Trott Leads Effort To Stand Against Obama Administration’s Weakening of Local Police Departments’ Ability To Respond to Terror Attacks
WASHINGTON, DC: U.S. Representative Dave Trott (MI-11) today led an effort in the House of Representatives to urge President Barack Obama to rescind his ban on armored defense vehicles used by law enforcement in Michigan communities including Oakland County, Macomb County, and Wayne County.
“The terrorist attack in San Bernardino shows that our local authorities are front and center in the fight against ISIS and other terror networks. Now is not the time for President Obama to be limiting the resources of local authorities while terrorists are likely plotting new attacks in communities throughout the country. It’s hard to believe that President Obama would tell the nation his administration is doing everything it can to protect against future terror attacks while simultaneously making it more challenging for local authorities to respond to a potentially deadly attack. This plan from the President is ridiculous and should be rescinded as soon as possible,” said Rep. Trott, Michigan’s only member of the House Committee on Foreign Affairs.
In a letter, sent to President Obama from Rep. Dave Trott (MI-11), Rep. Candice Miller (MI-10), Rep. Mike Bishop (MI-08), Rep. John Moolenaar (MI-04), Bill Huizenga (MI-02), and Fred Upton (MI-06), the lawmakers urged the administration to rescind its plan to recall vehicles under the 1033 Program, which allows the transfer of excess military equipment to civilian law enforcement agencies. Military-style vehicles were recently used by law enforcement to neutralize the terrorists involved in the San Bernardino terrorist attack and local law enforcement officials in Southeast Michigan have stated the President’s plan to remove these vehicles will “leave communities at risk.”
The full text of the letter sent to President below is below:
December 7, 2015
President Barack Obama
1600 Pennsylvania Avenue, N.W.
Washington, D.C. 20500
Dear Mr. President:
We write with dismay over your decision to prohibit the transfer of certain equipment from the federal government to state and local law enforcement agencies under the Department of Defense's 1033 Program. At a time when many state and local budgets are experiencing shortfalls, this equipment surplus program is essential to helping law enforcement agencies have access to tools that will keep their neighborhoods safe. We urge you to rescind the ban on the transfer of certain equipment under the 1033 Program that your Law Enforcement Equipment Working Group has classified as "militaristic in nature."

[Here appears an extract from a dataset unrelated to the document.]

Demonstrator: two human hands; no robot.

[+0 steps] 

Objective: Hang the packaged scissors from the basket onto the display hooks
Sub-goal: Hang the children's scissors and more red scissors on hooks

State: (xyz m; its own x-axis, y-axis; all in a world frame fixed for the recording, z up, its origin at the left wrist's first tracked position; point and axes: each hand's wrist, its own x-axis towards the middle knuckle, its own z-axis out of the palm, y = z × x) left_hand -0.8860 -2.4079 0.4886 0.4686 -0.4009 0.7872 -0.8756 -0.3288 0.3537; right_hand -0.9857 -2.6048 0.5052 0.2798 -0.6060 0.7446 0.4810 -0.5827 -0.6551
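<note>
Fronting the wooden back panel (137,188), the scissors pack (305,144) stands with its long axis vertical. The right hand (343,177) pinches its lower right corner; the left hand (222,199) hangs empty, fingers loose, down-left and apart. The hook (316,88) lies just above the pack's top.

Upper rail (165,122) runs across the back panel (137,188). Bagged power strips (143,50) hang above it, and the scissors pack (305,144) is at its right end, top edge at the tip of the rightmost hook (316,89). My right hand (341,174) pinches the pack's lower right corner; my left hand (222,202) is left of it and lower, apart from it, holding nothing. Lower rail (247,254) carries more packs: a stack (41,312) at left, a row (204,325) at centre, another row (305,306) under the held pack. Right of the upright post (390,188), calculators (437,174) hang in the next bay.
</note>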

As we learned in the attack in San Bernardino, California, local police and emergency personnel are on the front lines of this new phase in the terrorists' war against us. As you pointed out before the attack, the U.S. intelligence community had identified "no credible threat," which means that the two terrorists who pulled off the assault did so while operating under the radar. In such circumstances, local police will almost always be the first responders, and should be equipped accordingly. It also stands to reason that since American taxpayers have already paid for the equipment, they ought to be receiving some continuing benefit from it.
In 1996, President Bill Clinton signed into law the National Defense Authorization Act of Fiscal Year 1997. This bill created the 1033 Program, which allows the transfer of excess military equipment to civilian law enforcement agencies. As of 2014, 8,000 law enforcement agencies have participated in the reutilization program that has transferred roughly $5 billion in military hardware since its inception. This program is critical to many law enforcement agencies in the state of Michigan - both from a fiscal and security standpoint.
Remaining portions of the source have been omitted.